Schoharie County treasurer and flood recovery coordinator Bill Cherry recommended to the county board of supervisors that they abandon a plan to build a new jail and public safety facility on the Seebold farm site, a 24-acre plot of land on Rt. 30 just north of the Village of Schoharie.
The county had been eyeing the Seebold plot for the new facility since June 2014 after a yearlong study of 18 possible sites. The $37 million project received approval from the Federal Emergency Management Agency, which would provide 75 percent of the funding necessary, with the remaining 25 percent coming from the state. The previous jail suffered extensive damage from Tropical Storm Irene in 2011, and the county successfully appealed to FEMA for funding to replace it at a different location rather than repairing it.
Cherry cited several environmental studies conducted by LaBella Associates, a Buffalo-based engineering and planning firm the county hired to oversee the state environmental review process, that found the site was not ideal for the facility.
One report revealed the existence of significant colonial-era artifacts on the southwest portion of the Seebold farm that could make the site eligible for historic status. In an interview Tuesday, Cherry said a two-part archeological study of the site found pottery shards and structural foundations of the colonial-era homestead of William Dietz, whose family lived on the land for generations dating back to the 1700s. Cherry said that part of the Seebold parcel would have to be avoided altogether or further exhumed and catalogued at great cost during a third study.
Another study noted the presence of federal wetlands along the northern and southwestern portions of the site. “This means that the building footprint cannot be in the geographic center of the parcel as we had originally hoped, but rather it would have to be shifted significantly which would place it fairly close to the southern property boundary line,” wrote Cherry in his report.
A fourth study indicated the presence of a trapped water table 7-8 feet above the final grade elevation of the first floor of where the new jail would be. “Engineers at LaBella could probably find a way to divert this water around the new building, but the cost of the project would increase by millions of dollars in terms of site excavation and preparation, foundation design, and other costs related to this particular site,” wrote Cherry in his report.
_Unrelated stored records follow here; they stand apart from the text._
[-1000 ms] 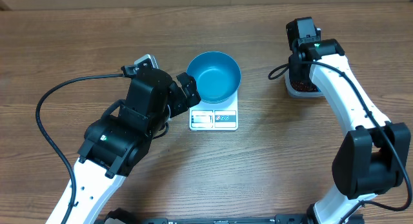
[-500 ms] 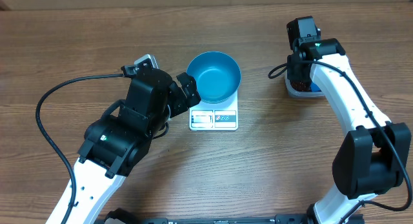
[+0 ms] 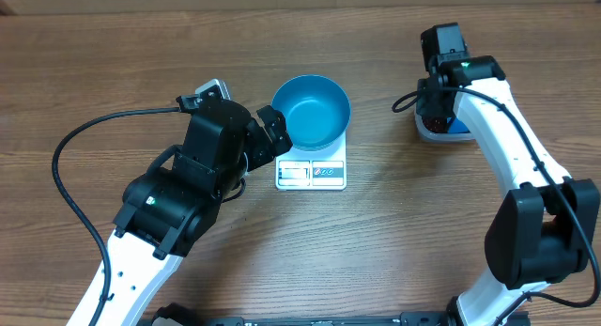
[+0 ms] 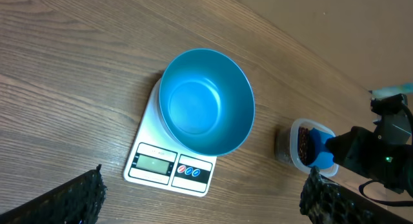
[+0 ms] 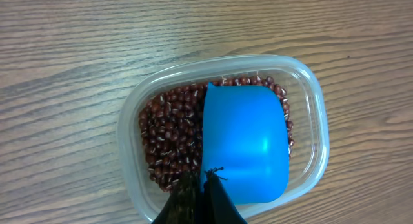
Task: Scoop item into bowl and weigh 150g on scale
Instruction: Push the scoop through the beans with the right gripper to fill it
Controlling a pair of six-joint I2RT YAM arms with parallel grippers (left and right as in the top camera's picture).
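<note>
Scoop is gripped by the closed right hand among beans in the tub. Bowl on scale is placed leftward. Left hand is held wide open, empty.

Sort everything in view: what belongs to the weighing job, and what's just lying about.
Belongs to the job: beans, clear tub, blue scoop, teal bowl, scale.
Just lying about: black cable, far left.
</note>
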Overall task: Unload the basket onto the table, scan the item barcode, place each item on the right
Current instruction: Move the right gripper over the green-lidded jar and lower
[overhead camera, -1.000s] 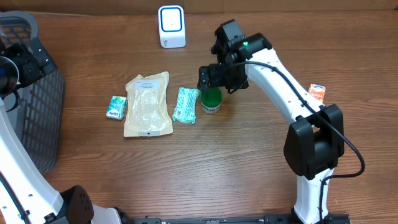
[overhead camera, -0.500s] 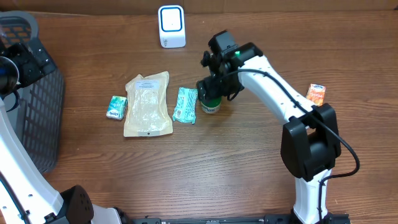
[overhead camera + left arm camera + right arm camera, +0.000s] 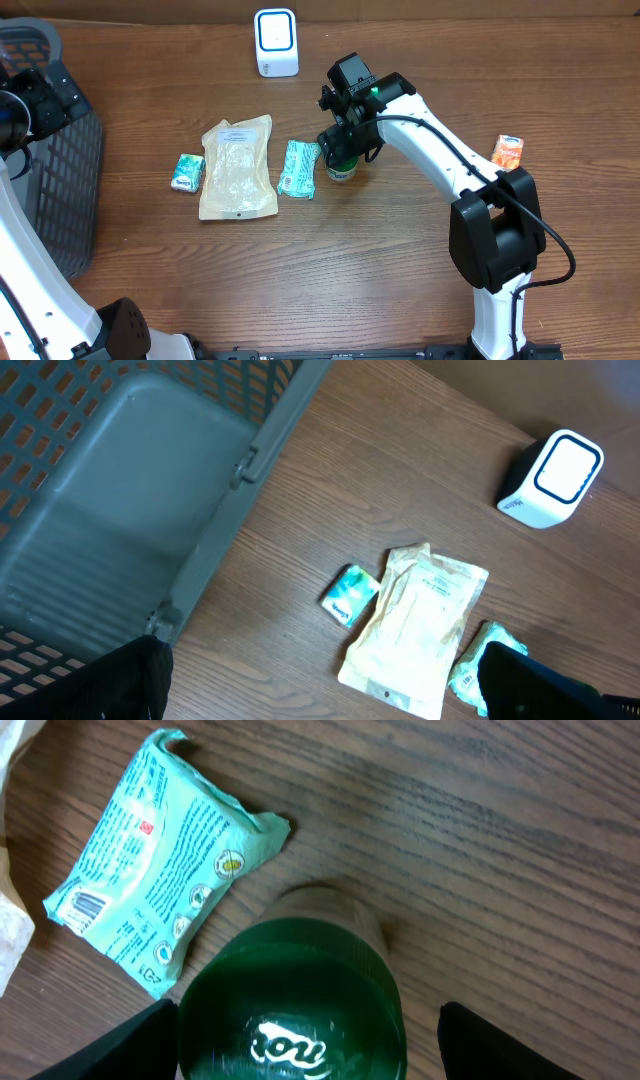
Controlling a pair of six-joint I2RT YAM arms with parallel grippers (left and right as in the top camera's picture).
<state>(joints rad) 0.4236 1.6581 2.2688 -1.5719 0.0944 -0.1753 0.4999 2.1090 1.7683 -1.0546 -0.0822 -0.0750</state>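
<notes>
A small jar with a green lid [image 3: 342, 170] stands on the wooden table beside a teal packet [image 3: 299, 168]. My right gripper [image 3: 341, 148] is down over it. In the right wrist view the green lid [image 3: 290, 1000] fills the space between the two fingers of the right gripper [image 3: 320, 1055]: the left finger is against the lid's edge and a gap shows at the right finger. A barcode shows on the teal packet [image 3: 150, 860]. The white scanner [image 3: 275, 42] stands at the back. My left gripper [image 3: 325, 690] hangs open and empty near the basket.
A grey mesh basket [image 3: 60, 180] stands at the left edge. A beige pouch [image 3: 238, 168] and a small teal packet [image 3: 187, 172] lie left of the jar. An orange packet [image 3: 508, 151] lies at the far right.
My right gripper has come down and slightly left over the green-lidded jar, and its fingers have drawn closer together. The left arm has not moved.
</notes>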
All of the studies were carried out as part of the state environmental quality review, known as SEQR, that requires state and local governments to consider environmental, economic and social impacts of discretionary building projects.
The recommendation to abandon the location was contained in a monthly flood recovery progress report Cherry presented to the board at a Sept. 16 meeting and was unanimously approved by the board, said Cherry.
Cherry said LaBella was uncomfortable asking the board directly to drop the site from consideration, and framed their findings as more of a suggestion to look elsewhere. Cherry said he was a little more forceful in giving his personal recommendation that, given LaBella’s findings, the site wouldn’t work.
“Essentially, these specialized reports identify environmentally sensitive areas on the Seebold farm that might have been manageable if if each were taken separately, but when all four are combined, they collectively present what may be an insurmountable problem,” Cherry wrote in his progress report, which he read into the record at the board of supervisors meeting Sept. 16.
Cherry said he was surprised the board didn’t react negatively to his recommendation and agreed unanimously to abandon the site.
They did not agree with Cherry on another recommendation contained in his report that future potential sites feature pre-existing water and sewer hookups so the county wouldn’t have to build or expand such infrastructure to suit.
Cherry said outside funding for the project is contingent on pre-existing water and sewer service on the project site, and recommended five such sites – four in the town of Cobleskill and one in the village of Cobleskill.
The board, he said, agreed to reopen the search for a site but chose not to limit such sites to those with existing water and sewer service.
“There’s a very high likelihood that county taxpayers would have to contribute some amount with that option,” said Cherry.
Cherry believes the ideal site that conforms to the original criteria laid out by the county – sufficient buildable acreage above the 500 year floodplain, close proximity to the county courthouse, water and sewer service at or close to the site and multiple direct access routes to Albany (which limited the eventual site to being located on the east side of the Schoharie Creek) – doesn’t exist.
“There simply isn’t a site that met what we thought was the Seebold site,” said Cherry. “The site simply doesn’t exist.”
Cherry said the purchase agreement with the Seebold site was contingent on the property meeting all environmental requirements. Aside from a $5,000 deposit, provided so that the site would remain off the market during the review stage, the deal is dead, he said.
“It had to be useable for what the county intended,” said Cherry of the purchase agreement. “I was worried about exactly this type of contingency … what if something happens? I didn’t want the county taxpayers to pay for a parcel we couldn’t use.”
The board said they would call a meeting with Cherry sometime next week to discuss finalizing a new search criteria. But all is not lost, he added. Building plans for the jail facility, which his office worked closely on with the NYS Commission of Correction, are still useable.
“It’s simply transferrable to a new site,” said Cherry of the plans. “The building plans, the blueprints if you will, are able to simply be shifted to a new site. That’s not wasted effort or wasted money.”
As for the Cobleskill sites recommended in his progress report, all of which are 10 miles or less from the county courthouse and come with water and sewer hookups, “they may be parcels the board considers, but there may be others.”